Magazine article Science News

Shedding Light on Photosynthesis

Magazine article Science News

Shedding Light on Photosynthesis

Article excerpt

Shedding light on photosynthesis

Scientists have succeeded in using genetic engineering to study the first steps of photosynthesis, an achievement that should speed understanding of how plants and bacteria change light energy to chemical energy.

The researchers used recombinant DNA technology to change a specific amino acid in a protein that forms part of the "reaction center" where photosynthesis begins in bacteria. The method allows scientists to tinker with a few key parts of the reaction center and then use ultrafast lasers to analyze how these changes affect photosynthesis, they report in the October PROCEEDINGS OF THE NATIONAL ACADEMY OF SCIENCES (Vol.85, No.20).

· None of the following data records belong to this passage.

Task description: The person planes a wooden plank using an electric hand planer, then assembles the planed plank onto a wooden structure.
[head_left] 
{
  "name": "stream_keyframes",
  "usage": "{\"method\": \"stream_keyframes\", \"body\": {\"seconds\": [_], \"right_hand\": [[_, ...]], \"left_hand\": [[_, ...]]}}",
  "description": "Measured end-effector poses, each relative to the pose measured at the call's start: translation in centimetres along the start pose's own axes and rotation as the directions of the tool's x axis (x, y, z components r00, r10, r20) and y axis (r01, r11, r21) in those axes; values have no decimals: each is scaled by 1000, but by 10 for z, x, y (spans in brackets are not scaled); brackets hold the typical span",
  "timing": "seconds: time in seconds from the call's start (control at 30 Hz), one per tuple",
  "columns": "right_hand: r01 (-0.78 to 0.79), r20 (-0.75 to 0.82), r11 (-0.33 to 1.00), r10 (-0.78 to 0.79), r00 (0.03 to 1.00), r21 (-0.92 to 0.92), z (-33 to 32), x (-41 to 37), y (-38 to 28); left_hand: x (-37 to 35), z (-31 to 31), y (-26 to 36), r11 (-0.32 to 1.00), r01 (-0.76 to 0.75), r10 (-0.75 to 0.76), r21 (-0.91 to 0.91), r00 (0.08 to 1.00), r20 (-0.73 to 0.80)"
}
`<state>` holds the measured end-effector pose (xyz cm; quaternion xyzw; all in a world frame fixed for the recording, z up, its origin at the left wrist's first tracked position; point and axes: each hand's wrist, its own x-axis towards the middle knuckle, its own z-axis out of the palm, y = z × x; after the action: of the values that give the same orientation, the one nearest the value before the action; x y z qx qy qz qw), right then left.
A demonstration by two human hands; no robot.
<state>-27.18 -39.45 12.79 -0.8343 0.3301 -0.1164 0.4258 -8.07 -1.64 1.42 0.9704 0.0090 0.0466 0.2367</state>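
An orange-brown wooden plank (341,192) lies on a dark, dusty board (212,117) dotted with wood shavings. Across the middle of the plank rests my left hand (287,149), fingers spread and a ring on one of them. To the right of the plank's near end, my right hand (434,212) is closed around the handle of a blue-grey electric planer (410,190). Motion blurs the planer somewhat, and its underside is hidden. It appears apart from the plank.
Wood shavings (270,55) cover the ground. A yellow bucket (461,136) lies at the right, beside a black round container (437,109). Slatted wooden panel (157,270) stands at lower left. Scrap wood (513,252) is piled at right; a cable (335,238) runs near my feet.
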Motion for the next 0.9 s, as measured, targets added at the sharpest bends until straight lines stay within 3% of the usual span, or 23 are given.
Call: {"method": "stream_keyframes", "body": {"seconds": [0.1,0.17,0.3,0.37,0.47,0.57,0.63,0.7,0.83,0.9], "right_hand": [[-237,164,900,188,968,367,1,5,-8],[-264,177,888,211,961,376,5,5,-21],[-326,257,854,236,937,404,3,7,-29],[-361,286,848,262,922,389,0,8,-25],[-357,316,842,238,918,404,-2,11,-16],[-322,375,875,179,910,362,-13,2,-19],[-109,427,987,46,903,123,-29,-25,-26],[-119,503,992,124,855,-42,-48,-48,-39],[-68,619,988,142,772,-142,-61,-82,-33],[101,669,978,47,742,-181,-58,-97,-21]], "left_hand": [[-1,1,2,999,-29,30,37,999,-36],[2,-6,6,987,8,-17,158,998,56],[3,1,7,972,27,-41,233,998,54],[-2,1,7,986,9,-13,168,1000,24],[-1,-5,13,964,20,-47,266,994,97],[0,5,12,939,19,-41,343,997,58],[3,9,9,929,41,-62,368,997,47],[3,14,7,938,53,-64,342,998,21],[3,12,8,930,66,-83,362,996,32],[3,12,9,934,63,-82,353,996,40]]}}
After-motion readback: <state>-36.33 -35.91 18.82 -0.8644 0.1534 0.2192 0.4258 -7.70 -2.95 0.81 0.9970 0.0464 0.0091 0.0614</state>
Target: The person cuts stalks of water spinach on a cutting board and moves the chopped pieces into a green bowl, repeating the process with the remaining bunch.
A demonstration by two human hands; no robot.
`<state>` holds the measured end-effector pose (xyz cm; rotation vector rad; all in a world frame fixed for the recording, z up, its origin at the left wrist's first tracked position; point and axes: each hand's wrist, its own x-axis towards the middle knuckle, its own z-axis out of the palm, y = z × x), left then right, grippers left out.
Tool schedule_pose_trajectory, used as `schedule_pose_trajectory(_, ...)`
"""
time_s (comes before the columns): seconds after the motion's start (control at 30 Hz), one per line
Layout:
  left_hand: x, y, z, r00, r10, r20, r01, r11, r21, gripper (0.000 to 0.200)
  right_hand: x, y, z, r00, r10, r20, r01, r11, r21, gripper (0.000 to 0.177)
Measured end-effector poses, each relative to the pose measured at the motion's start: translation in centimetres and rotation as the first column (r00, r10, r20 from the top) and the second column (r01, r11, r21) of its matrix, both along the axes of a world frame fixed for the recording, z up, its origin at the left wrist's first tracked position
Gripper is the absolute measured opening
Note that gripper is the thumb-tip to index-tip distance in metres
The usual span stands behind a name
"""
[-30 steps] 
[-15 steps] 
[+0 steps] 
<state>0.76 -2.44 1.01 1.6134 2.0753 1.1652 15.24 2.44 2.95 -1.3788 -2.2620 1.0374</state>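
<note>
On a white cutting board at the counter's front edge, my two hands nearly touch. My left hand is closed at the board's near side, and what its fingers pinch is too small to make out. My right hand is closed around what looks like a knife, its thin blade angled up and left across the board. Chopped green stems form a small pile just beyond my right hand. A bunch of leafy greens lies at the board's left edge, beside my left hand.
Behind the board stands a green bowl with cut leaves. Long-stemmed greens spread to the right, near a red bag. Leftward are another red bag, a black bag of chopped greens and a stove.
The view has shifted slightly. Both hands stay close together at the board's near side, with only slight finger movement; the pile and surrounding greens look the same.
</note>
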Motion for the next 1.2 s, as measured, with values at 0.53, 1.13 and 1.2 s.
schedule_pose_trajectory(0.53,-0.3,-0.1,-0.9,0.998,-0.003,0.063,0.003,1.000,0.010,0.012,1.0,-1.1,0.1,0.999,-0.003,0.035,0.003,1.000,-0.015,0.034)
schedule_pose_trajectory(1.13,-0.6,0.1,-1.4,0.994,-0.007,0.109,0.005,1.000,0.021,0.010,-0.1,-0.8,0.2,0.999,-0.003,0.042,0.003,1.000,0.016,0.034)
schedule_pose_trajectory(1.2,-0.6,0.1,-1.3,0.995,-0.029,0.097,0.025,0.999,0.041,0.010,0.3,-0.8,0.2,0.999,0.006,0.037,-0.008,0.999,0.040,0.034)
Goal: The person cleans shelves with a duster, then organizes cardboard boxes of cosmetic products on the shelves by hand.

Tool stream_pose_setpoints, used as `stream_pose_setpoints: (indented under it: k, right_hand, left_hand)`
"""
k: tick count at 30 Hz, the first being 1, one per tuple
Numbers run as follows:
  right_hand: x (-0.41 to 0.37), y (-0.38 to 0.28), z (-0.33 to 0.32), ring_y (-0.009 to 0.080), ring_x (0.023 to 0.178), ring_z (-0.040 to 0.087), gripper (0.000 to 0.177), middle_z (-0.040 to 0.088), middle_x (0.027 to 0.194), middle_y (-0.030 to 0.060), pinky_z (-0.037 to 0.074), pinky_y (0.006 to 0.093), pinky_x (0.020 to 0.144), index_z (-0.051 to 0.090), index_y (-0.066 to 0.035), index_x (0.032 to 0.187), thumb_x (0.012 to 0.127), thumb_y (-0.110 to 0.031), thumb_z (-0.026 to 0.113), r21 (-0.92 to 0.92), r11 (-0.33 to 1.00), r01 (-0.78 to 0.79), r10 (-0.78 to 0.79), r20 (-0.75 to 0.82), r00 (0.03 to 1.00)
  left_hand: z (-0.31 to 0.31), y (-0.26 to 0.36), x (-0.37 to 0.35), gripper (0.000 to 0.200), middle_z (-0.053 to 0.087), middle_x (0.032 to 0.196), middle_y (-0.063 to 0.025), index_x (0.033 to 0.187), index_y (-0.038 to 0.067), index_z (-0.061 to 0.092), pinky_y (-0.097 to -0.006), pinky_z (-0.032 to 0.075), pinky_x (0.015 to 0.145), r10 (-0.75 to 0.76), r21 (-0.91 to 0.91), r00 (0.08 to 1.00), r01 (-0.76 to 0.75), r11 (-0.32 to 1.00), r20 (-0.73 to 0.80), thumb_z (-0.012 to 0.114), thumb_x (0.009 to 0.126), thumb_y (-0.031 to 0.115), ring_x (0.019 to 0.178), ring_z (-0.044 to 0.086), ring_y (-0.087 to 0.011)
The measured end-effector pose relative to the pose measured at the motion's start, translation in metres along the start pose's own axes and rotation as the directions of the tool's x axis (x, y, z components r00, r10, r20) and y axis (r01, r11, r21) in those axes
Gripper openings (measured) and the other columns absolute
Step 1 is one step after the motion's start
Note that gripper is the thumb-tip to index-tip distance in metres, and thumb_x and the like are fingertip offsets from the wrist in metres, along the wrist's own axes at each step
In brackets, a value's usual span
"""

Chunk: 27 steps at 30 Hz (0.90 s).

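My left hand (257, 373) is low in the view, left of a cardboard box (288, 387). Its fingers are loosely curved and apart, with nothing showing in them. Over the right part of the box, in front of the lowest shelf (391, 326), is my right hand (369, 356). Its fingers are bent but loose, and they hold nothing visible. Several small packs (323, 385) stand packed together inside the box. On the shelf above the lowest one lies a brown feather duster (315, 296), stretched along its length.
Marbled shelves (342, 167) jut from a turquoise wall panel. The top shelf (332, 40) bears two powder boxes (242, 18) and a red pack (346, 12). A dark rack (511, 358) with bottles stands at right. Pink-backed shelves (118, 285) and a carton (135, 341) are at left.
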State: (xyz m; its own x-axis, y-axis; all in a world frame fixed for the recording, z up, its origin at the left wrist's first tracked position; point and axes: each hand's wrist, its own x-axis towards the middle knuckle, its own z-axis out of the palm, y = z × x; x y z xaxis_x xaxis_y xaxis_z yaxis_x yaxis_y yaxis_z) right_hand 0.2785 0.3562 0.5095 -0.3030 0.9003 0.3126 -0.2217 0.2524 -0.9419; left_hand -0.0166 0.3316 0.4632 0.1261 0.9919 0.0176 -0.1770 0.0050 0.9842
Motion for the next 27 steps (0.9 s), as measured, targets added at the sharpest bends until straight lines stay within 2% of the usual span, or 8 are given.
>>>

The reaction center for photosynthesis is an elaborate protein cage holding other molecules, including chlorophyll, in such a way that lightenergized electrons pass along these molecules, known as prosthetic groups. Usually, incoming light energizes a pair of chlorophyll molecules so that they pass on an electron to a close relative of chlorophyll called a pheophytin, which passes the electron to a molecule called a quinone. The movement of the negatively charged electron causes a separation of positive and negative charges in the reaction center, creating an electrochemical potential that can power reactions in other cell parts.

In the engineered protein, the researchers altered the primary link between the protein and one of the chlorophylls so the chlorophyll lost a magnesium atom and became a pheophytin. This changed the chemistry of the reaction center, but it still functioned at about half its original efficiency, report Douglas C. …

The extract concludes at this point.